In the data below, which lines contain "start"? List them by copying each one.
***** Data section *****
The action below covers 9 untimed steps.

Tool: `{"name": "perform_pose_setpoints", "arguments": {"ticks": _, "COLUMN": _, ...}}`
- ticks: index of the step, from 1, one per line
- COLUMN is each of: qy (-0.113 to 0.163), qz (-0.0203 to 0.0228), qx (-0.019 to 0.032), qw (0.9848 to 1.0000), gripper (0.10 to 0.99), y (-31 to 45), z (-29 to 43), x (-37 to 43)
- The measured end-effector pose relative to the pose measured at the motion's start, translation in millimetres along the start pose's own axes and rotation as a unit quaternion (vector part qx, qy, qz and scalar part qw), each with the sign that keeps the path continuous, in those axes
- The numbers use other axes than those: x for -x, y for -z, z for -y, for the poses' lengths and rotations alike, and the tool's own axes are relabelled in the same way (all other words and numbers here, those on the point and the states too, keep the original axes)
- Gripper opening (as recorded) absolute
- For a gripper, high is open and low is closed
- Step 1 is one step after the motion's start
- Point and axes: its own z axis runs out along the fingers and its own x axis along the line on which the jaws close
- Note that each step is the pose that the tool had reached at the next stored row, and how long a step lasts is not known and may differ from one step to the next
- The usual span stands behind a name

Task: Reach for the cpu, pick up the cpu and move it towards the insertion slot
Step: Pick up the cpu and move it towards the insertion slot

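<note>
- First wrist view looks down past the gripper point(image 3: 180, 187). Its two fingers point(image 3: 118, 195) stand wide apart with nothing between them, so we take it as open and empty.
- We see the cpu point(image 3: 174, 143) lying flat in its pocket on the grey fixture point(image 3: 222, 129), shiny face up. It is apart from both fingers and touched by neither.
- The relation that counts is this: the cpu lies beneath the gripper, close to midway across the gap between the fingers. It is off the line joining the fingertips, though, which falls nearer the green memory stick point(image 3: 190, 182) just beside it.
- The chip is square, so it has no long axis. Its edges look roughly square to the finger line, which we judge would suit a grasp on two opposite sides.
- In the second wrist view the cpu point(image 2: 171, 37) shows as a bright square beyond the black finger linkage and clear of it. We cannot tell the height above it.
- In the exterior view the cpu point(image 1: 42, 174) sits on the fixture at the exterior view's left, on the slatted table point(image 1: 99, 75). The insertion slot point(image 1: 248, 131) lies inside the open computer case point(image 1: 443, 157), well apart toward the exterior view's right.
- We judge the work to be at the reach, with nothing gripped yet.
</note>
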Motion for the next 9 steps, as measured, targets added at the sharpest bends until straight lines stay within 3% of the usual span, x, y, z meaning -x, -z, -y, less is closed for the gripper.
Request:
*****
[Answer]
- The measured end-effector pose relative to the pose measured at the motion's start, translation in millimetres along the start pose's own axes and rotation as a unit quaternion (vector part qx, qy, qz and scalar part qw), each with the sign that keeps the path continuous, in those axes
- Step 1 is one step after the motion's start

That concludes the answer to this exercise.